Fig. 1: PAN-GO annotation process illustrated using the UAE family.
From: A compendium of human gene functions derived from evolutionary modelling

a, View of the PAINT software tool (Methods) showing the process of creating a function evolution model for the human ATG7 gene (top) that integrates function information from related genes. The phylogenetic tree (left) shows the evolutionary relationships between genes found in different organisms. Tree nodes represent speciation events (circles) and gene duplication events (squares); extant genes are labelled with the UniProt five-letter species code51 and gene symbol when available. For each extant gene, the sparse experimental function annotations are shown on the right (green squares, each column is a distinct GO class). Information in the gene tree and primary GO annotations (green callouts) is used to construct a parsimonious model for function evolution (bottom callout, dark blue), in which the selected functional characteristics first arose in an ancestral, ATG7-like gene.

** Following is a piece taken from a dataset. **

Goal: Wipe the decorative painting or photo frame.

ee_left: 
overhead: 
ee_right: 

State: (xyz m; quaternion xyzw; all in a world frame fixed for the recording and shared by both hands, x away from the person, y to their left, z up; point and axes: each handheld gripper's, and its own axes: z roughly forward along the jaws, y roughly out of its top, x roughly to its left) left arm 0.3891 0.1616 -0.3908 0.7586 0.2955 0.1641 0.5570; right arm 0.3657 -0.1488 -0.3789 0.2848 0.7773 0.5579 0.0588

These functions were then transmitted by inheritance to the human ATG7 gene (dashed yellow arrow). b, The PAN-GO evolutionary model and PAN-GO MF annotations for all human genes in the UAE family. Gene duplication events and functional evolution have resulted in ten human genes that serve as activating enzymes (AEs) with different functions at the molecular (shown here), cellular and organism levels (see full model at https://pantree.org/tree/family.jsp?accession=PTHR10953). The PAN-GO function evolution model is shown by circles indicating gains in function, with crosses indicating losses of function and orange arrows indicating inheritance of ancestral function. The LCA of the family had ‘sulfotransferase activity’ (gain labelled 1), which was passed on to the human MOCS3 gene (arrow leading from 1), but this function was modified in other descendants (losses and gains labelled 2–11) to create the canonical UAEs of varying specificities for different UBLs. For example, human UBA5 is specific for the UBL called UFM1. Branch lengths represent the numbers of amino-acid substitutions per site. The tree was drawn using the iToL tool52.